■ **WORK TO BE COMPLETED**: Each line below is to be written out once more, precisely as given.

■ **RAW DATA**:
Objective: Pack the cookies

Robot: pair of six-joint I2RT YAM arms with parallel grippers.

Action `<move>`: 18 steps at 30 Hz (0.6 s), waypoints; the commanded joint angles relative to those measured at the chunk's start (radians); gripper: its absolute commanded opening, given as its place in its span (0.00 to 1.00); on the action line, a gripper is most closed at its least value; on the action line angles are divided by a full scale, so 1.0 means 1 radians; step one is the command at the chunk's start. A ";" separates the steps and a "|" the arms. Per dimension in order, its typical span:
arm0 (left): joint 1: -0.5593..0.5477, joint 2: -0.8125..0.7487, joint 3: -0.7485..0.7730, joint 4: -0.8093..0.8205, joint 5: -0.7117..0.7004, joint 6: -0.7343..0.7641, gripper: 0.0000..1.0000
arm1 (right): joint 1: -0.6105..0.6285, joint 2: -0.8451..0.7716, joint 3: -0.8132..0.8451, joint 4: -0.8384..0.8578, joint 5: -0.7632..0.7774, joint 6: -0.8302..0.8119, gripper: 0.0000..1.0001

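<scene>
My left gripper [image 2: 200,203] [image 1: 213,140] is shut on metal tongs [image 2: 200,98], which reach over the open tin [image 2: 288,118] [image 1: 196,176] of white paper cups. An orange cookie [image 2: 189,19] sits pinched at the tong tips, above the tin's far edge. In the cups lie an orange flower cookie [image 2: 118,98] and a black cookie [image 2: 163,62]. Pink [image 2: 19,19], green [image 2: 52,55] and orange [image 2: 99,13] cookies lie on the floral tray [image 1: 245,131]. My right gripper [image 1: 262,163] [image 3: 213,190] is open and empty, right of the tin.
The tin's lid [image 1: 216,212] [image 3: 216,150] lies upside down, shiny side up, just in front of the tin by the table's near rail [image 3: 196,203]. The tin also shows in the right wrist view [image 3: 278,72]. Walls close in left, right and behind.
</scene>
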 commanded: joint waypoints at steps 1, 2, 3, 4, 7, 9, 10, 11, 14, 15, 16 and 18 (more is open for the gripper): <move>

■ **FINISHED TASK**:
Objective: Pack the cookies

Robot: pair of six-joint I2RT YAM arms with parallel grippers.

Action `<move>`: 18 steps at 30 Hz (0.6 s), waypoints; the commanded joint angles relative to those measured at the chunk's start (radians); gripper: its absolute commanded opening, given as its place in its span (0.00 to 1.00); on the action line, a gripper is most closed at its least value; on the action line angles are divided by a full scale, so 1.0 means 1 radians; step one is the command at the chunk's start. A ";" separates the steps and a "|" the arms. Per dimension in order, its typical span:
arm0 (left): joint 1: -0.5593..0.5477, joint 2: -0.8125..0.7487, joint 3: -0.7485..0.7730, joint 4: -0.8093..0.8205, joint 5: -0.7117..0.7004, joint 6: -0.7343..0.7641, gripper: 0.0000..1.0000
arm1 (right): joint 1: -0.6105..0.6285, joint 2: -0.8451..0.7716, joint 3: -0.8132..0.8451, joint 4: -0.8384..0.8578, joint 5: -0.7632..0.7774, joint 6: -0.8302..0.8119, gripper: 0.0000..1.0001

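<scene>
My left gripper [image 2: 200,203] [image 1: 213,140] is shut on metal tongs [image 2: 200,98], which reach over the open tin [image 2: 288,118] [image 1: 196,176] of white paper cups. An orange cookie [image 2: 189,19] sits pinched at the tong tips, above the tin's far edge. In the cups lie an orange flower cookie [image 2: 118,98] and a black cookie [image 2: 163,62]. Pink [image 2: 19,19], green [image 2: 52,55] and orange [image 2: 99,13] cookies lie on the floral tray [image 1: 245,131]. My right gripper [image 1: 262,163] [image 3: 213,190] is open and empty, right of the tin.
The tin's lid [image 1: 216,212] [image 3: 216,150] lies upside down, shiny side up, just in front of the tin by the table's near rail [image 3: 196,203]. The tin also shows in the right wrist view [image 3: 278,72]. Walls close in left, right and behind.
</scene>
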 commanded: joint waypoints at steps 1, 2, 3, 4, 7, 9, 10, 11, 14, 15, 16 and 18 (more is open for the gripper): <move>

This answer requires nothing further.